UTC finds fewer local public school graduates require remediation courses


By Beverly A. Carroll Staff Writer

The percentage of Hamilton County public school graduates taking remedial English courses as freshmen at the University of Tennessee at Chattanooga has dropped by nearly half in the last six years, the university’s community liaison said Tuesday.

'Last fall 4.2 percent of Hamilton County students entering UTC required English remediation,' said Dr. Jane Harbaugh, a retired administrator and professor emeritus. 'That’s down from 8 percent about six years ago.'

Dr. Harbaugh said UTC professors and county teachers have worked together to increase student readiness for college-level English.

'It’s the hard work of faculty sitting down together to discuss what it is that a student has to be able to do at the college level,' said Dr. Harbaugh, who has tracked the need for remediation in math and English at UTC for about eight years.

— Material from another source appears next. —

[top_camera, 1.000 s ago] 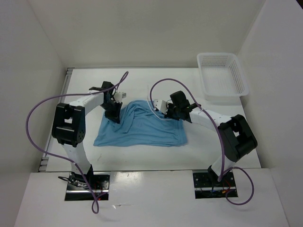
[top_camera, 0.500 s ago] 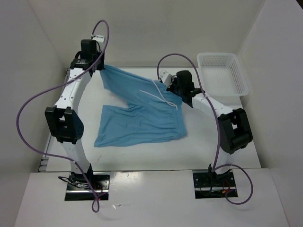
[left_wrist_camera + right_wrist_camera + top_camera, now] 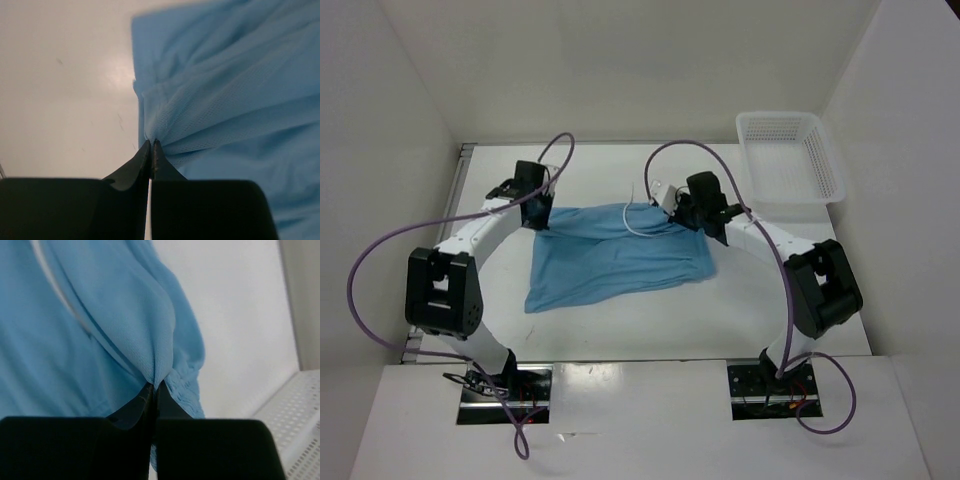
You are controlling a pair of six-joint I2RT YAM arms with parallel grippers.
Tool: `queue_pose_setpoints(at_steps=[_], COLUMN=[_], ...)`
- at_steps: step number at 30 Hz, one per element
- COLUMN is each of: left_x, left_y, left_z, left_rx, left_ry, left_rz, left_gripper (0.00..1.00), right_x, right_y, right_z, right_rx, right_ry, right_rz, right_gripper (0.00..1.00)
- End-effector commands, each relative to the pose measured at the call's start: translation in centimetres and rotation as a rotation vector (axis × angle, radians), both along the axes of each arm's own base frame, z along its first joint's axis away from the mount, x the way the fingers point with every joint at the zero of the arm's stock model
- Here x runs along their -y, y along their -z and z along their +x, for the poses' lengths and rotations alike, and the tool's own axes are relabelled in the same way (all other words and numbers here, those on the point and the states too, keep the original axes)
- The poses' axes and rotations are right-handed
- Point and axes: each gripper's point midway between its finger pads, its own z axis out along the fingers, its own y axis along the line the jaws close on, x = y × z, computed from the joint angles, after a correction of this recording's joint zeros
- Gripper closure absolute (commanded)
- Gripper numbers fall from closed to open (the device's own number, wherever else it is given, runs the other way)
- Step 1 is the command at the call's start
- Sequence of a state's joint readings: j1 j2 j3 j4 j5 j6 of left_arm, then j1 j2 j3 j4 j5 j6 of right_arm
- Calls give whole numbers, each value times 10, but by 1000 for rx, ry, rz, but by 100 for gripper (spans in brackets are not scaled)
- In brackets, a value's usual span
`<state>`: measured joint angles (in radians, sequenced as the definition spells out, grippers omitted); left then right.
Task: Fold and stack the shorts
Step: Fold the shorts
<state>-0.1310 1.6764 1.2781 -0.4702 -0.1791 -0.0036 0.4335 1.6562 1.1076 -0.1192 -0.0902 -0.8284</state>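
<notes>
White tabletop (image 3: 620, 335), centre of frame: light sky-blue soft fabric shorts (image 3: 615, 262) lie rumpled; left claw (image 3: 540, 218) pinches their upper-left corner, fingers pressed together on cloth; right claw (image 3: 680, 214) likewise pinches the upper-right gathered edge; white plastic lattice basket (image 3: 790, 160) sits upper right, apart.

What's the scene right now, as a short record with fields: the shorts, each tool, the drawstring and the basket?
shorts: lying mostly flat on the table, held at both far corners
left tool: shut on the shorts, far left corner
right tool: shut on the shorts, far right corner
drawstring: white, looped loose by the right tool
basket: white, far right of the table, looks empty
</notes>
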Motion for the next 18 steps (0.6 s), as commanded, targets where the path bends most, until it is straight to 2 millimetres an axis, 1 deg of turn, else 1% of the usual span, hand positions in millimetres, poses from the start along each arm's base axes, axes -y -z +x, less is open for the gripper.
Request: queue_pose_setpoints(at_steps=[1, 2, 3, 4, 5, 6, 7, 9, 10, 11, 12, 13, 14, 15, 16, 17, 18], left_x=[0, 1, 4, 7, 11, 20, 23, 30, 34, 38, 28, 27, 19, 15, 6, 5, 5], left_y=[-18, -7, 9, 20, 23, 25, 27, 25, 14, 12, 8, -4, 4, 5, 12, 22, 24], left_z=[-34, -47, -67, -85, -95, -102, -111, -115, -106, -98, -87, -66, -55, -40, -34, -25, -19], left_rx=[28, -9, -68, -144, -174, -204, -243, -247, -215, -205, -185, -122, -126, -90, -88, -96, -87], left_ry=[15, 22, 44, 59, 74, 103, 113, 136, 145, 154, 121, 119, 90, 73, 44, 37, 37], left_rz=[3, -1, -25, -40, -63, -109, -127, -166, -179, -191, -195, -186, -160, -134, -92, -81, -82], left_gripper=[97, 94, 89, 71, 64, 60, 59, 58, 58, 58, 58, 58, 58, 58, 59, 59, 59], right_x=[-23, -28, -27, -30, -30, -34, -32, -31, -29, -29, -27, -27, -27, -27, -27, -27, -28], right_y=[4, 12, 24, 31, 36, 37, 43, 46, 46, 46, 46, 46, 46, 46, 46, 46, 48], right_z=[-49, -57, -71, -79, -86, -92, -95, -97, -96, -96, -95, -95, -95, -95, -95, -95, -94], right_rx=[-58, -74, -110, -134, -145, -156, -169, -177, -168, -168, -165, -165, -165, -165, -165, -165, -165], right_ry=[-154, -186, -200, -218, -228, -247, -247, -247, -247, -247, -240, -240, -240, -240, -240, -240, -240], right_rz=[-8, -16, -33, -38, -44, -42, -48, -52, -66, -66, -72, -72, -72, -72, -72, -72, -72], right_gripper=[100, 100, 100, 100, 100, 100, 100, 100, 100, 100, 100, 100, 100, 100, 100, 100, 100])
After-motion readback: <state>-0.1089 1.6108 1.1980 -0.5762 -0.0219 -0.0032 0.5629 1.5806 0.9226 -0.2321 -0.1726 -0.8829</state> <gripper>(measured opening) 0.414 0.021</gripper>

While fewer students need remedial course work in English, there is room for improvement in math. About 45 percent of Hamilton County’s public school graduates and 40 percent of its private school graduates need math remedial courses, she said.

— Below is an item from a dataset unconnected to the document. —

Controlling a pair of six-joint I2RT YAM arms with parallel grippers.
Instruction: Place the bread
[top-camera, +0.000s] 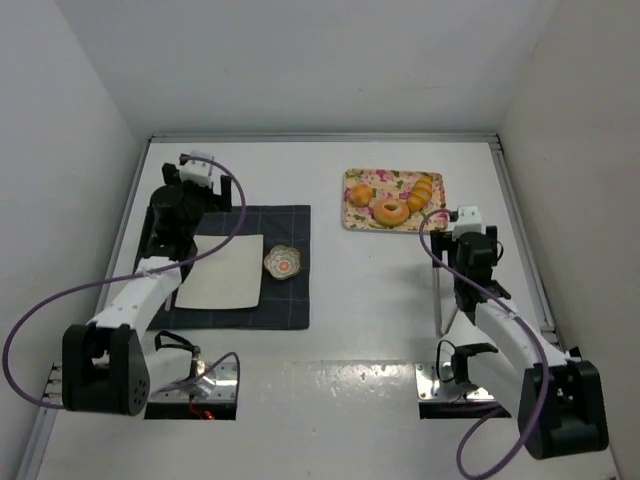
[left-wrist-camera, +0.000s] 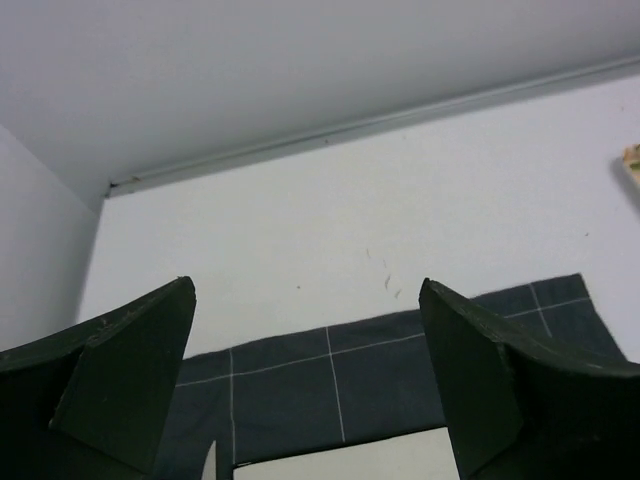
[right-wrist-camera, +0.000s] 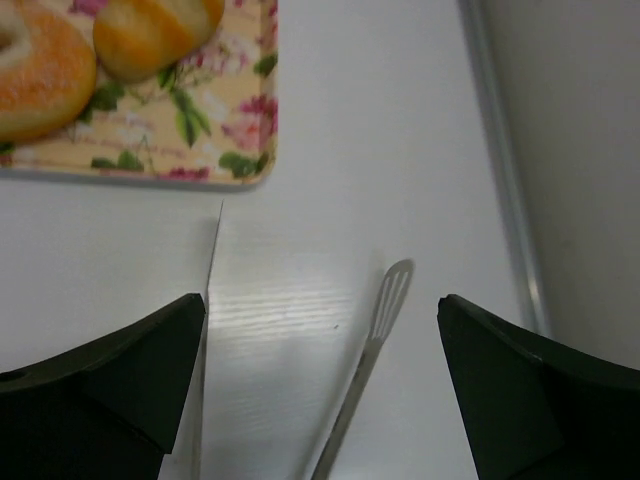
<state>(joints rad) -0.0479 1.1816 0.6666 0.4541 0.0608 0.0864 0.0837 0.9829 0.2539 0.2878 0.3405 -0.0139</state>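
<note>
The bread lies on a floral tray (top-camera: 352, 215) at the back right: a ring bagel (top-camera: 389, 211), a round bun (top-camera: 359, 194) and a long ridged roll (top-camera: 422, 190). The right wrist view shows the tray's near corner (right-wrist-camera: 180, 140) with the bagel (right-wrist-camera: 35, 70) and the roll (right-wrist-camera: 150, 30). My right gripper (top-camera: 470, 262) (right-wrist-camera: 320, 390) is open and empty, just in front of the tray and over metal tongs (right-wrist-camera: 375, 350). My left gripper (top-camera: 172, 232) (left-wrist-camera: 305, 400) is open and empty over the far edge of a white plate (top-camera: 222, 271) (left-wrist-camera: 350, 460).
The plate lies on a dark checked cloth (top-camera: 290, 300) (left-wrist-camera: 330, 370) at the left. A small scalloped dish (top-camera: 283, 262) with an orange centre sits on the cloth beside the plate. The tongs (top-camera: 440, 290) lie on the table by the right arm. White walls enclose the table.
</note>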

Statewide, about 40 percent of all students need some remedial work in either English or math, according to the Tennessee Higher Education Commission.

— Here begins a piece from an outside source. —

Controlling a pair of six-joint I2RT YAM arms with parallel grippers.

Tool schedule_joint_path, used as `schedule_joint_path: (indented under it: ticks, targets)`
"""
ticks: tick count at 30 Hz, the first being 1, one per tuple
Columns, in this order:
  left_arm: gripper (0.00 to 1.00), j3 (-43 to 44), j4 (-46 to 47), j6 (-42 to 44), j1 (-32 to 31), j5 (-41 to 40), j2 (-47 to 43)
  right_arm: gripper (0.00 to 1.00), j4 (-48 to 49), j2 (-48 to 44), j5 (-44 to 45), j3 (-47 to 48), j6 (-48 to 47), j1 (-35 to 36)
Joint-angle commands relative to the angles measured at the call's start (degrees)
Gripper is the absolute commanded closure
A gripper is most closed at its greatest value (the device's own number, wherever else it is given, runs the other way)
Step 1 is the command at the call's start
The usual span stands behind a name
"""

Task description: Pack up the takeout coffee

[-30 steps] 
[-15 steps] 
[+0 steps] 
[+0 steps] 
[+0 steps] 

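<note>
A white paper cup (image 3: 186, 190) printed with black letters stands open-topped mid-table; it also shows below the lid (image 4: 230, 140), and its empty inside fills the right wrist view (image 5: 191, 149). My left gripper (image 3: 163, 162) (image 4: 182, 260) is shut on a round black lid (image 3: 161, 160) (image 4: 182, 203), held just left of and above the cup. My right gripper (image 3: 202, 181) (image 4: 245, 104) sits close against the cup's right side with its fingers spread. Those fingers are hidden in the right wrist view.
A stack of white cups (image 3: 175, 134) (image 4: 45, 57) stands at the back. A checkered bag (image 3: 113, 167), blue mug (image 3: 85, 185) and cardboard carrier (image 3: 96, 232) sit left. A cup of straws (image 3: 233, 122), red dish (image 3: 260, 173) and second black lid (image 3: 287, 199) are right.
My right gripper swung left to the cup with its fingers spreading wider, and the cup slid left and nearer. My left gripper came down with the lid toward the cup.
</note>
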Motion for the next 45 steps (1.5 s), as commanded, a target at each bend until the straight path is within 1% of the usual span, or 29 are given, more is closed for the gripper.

'Math is more complicated,' Dr. Harbaugh said. 'Part of the problem is that teachers lack enough training and opportunities for help.' In addition, some students do not take enough math courses in high school to prepare for college-level work, state education officials said. Last year, a team of high school teachers and college professors met to pinpoint what high school graduates need to know. Soddy-Daisy High School English teacher Link Sparks, who was part of that team, met with English professors from UTC, Chattanooga State Technical Community College, Middle Tennessee State University, East Tennessee State University and Tennessee Technological University.

'We didn’t have any data or feedback from high school to college,' Ms. Sparks said. 'Now we have feedback from the experts that grades our students’ work at the college level.'

Soddy-Daisy revamped its curriculum to focus on writing across all subjects and improve achievement in English, Ms. Sparks said. Every nine weeks, teachers in math, science, physical education and social studies give students a writing assignment. The teachers were trained on how to evaluate the writing so the instruction is consistent, Ms. Sparks said.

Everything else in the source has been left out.